Our group emailed the Arkansas Department of Education to get a second view. Although they were unable to comment explicitly on the Parker decision, they did send our staff this statement in response to reaffirm that braille ready was not a necessity.

“Students are referred to ASBVI by their local school districts. It’s a joint decision between the local school district, ASBVI, and the parents to determine if the school is an appropriate placement for a student. Braille readiness is not a requirement for admission to the school,” Kimberly Mundell with the Arkansas Department of Education explained.

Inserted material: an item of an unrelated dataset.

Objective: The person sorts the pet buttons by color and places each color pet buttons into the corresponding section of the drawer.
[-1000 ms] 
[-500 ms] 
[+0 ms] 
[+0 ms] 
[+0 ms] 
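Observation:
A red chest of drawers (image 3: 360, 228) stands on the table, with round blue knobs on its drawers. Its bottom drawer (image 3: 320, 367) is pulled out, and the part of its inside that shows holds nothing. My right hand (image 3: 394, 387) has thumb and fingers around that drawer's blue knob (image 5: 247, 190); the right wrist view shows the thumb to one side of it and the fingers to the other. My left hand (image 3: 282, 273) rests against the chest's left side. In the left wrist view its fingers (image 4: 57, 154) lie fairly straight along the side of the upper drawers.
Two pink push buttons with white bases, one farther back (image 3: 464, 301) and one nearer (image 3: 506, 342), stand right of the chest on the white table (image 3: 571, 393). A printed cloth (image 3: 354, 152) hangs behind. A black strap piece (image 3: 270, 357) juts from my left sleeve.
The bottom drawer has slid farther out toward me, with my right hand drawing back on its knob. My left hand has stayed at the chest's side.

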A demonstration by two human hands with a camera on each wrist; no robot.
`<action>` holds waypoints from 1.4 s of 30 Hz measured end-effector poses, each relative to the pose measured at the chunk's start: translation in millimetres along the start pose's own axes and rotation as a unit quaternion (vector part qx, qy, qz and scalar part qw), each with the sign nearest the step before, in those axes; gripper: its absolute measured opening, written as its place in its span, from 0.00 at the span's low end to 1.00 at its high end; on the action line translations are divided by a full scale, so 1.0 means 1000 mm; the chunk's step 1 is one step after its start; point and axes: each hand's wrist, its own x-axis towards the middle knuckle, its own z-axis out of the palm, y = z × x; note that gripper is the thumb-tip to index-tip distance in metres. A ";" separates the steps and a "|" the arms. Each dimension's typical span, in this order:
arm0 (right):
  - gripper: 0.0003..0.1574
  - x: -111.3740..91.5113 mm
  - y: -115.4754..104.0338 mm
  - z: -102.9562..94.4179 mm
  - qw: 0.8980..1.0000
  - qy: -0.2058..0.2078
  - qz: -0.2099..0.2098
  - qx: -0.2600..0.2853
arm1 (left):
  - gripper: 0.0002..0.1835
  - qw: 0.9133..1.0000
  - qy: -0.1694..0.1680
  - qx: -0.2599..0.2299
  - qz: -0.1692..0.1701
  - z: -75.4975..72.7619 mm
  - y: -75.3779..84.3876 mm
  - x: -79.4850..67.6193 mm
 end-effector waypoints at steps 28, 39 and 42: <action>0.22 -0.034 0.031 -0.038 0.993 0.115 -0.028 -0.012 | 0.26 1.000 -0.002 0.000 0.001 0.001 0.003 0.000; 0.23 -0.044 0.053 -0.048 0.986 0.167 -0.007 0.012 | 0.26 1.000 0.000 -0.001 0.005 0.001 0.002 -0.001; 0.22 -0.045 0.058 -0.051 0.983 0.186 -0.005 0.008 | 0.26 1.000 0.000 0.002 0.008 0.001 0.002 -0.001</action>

“Now we are extremely confused, wondering why this is happening like this and why are we seeing this? Why is it so difficult for parker to get what he needs?,” said Fontaine Taylor.

The Taylors claimed they had been seeking answers for months but frequently come to a standstill.

The Department of Education consistently justifies its lack of comment by citing privacy issues, and so are we.

“The only thing we are trying to do is educate our kid, that’s it. And give him the best opportunity he can,” Fontaine Taylor said.

The Taylors promised to look into every possibility for their son’s schooling. He will be seated here in his at-home classroom till then.

The Taylors claim that after being rejected, ASB forwarded them back to the Little Rock School District for more assistance.